Ferric carboxymaltose results in improved QoL in iron-deficient patients, stabilized after acute HF
The effect of intravenous ferric carboxymaltose on health-related quality of life in iron-deficient patients with acute heart failure: the results of the AFFIRM-AHF study
Introduction and methods
Iron deficiency has a negative impact on symptom burden, exercise capacity and quality of life in patients with HF [1-3]. The AFFIRM-AHF trial previously showed that intravenous (IV) ferric carboxymaltose (FCM) reduced the risk of recurrent HF hospitalizations in iron-deficient patients who had stabilized after acute HF . This analysis evaluated the effect of IV FCM vs. placebo on the quality of life in the AFFIRM-AHF population.
AFFIRM-AHF trial was a randomized, double-blind, placebo- controlled trial that enrolled hospitalized patients (aged ≥18 years) with acute HF. Eligible patients were iron-deficient (serum ferritin <100 ng/mL, or 100-299 ng/mL with transferrin saturation <20%), had received at least 40 mg of IV furosemide (or equivalent) and had an LVEF <50% within 12 months prior to randomization. Patients were randomized to receive IV FCM (n=535) or placebo (n=523). A repletion dose of up to 1000 mg FCM or placebo was administered at discharge and Week 6. If iron deficiency persisted, additional doses of 500 mg FMC or placebo were administered at weeks 12 and 24. Health-related quality of life (HRQoL) was evaluated using the 12-item Kansas City Cardiomyopathy Questionnaire (KCCQ-12). The KCCQ-12 was completed by participants at baseline (just prior to randomization) and at weeks 2, 4, 6, 12, 24, 36, and 52. The KCCQ-12 overall summary score (OSS) includes pooled information on symptoms, physical and social functioning and perception of quality of life. The KCCQ-12 clinical summary score (CSS) includes pooled information on symptoms, and physical and social functioning. A lower score represents relatively more severe symptoms, limitations and/or lower quality of live.
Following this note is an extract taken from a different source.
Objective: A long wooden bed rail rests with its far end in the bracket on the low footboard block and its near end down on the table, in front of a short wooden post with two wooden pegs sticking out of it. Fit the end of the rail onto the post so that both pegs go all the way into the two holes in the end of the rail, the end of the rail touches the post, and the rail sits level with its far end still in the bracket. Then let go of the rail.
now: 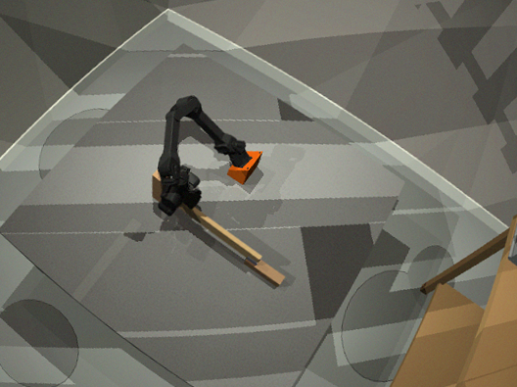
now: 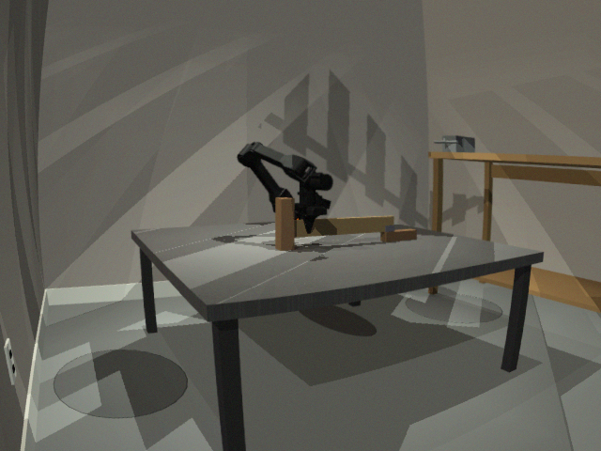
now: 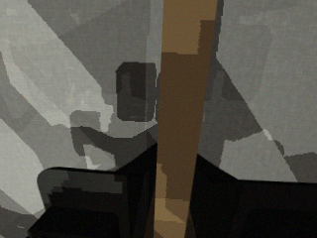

- At baseline, KCCQ-12 OSS and CSS were similar and impaired in both treatment groups. The KCCQ-12 OSS were 38.1± 0.9 points and 37.1± 0.8 points in the FCM and placebo groups, respectively. The KCCQ-12 CSS were 40.9± 0.9 points and 40.1± 0.9 points, respectively.
- At week 2, changes in OCC and CSS scores were similar in the FCM group and placebo group.
- At weeks 4 and 24, patients in the FCM group had significantly greater improvements in OCC and CSS compared to those in the placebo group (Adjusted mean difference at week 4: 2.9, 95%CI 0.5-5.3, P=0.018 for OSS and 2.8, 95%CI 0.3-5.3, P=0.029 for CSS; Adjusted mean difference at week 24: 3.0, 95%CI 0.3-5.6, P=0.028 for OSS and 2.9, 95%CI 0.2-5.6, P=0.035 for CSS).
- At Week 52, the treatment effect had lessened and there was no significant difference in OCC and CSS scores between treatment groups.
This pre-specified analysis of the AFFIRM-AHF trial showed that treatment with IV FCM after hospitalization for acute HF in iron-deficient patients led to significantly greater improvements in health-related quality of life (measured with KCCQ-12 OSS and CSS) from Week 4 to Week 24 after discharge, compared to placebo. The treatment benefit attenuated at Week 52.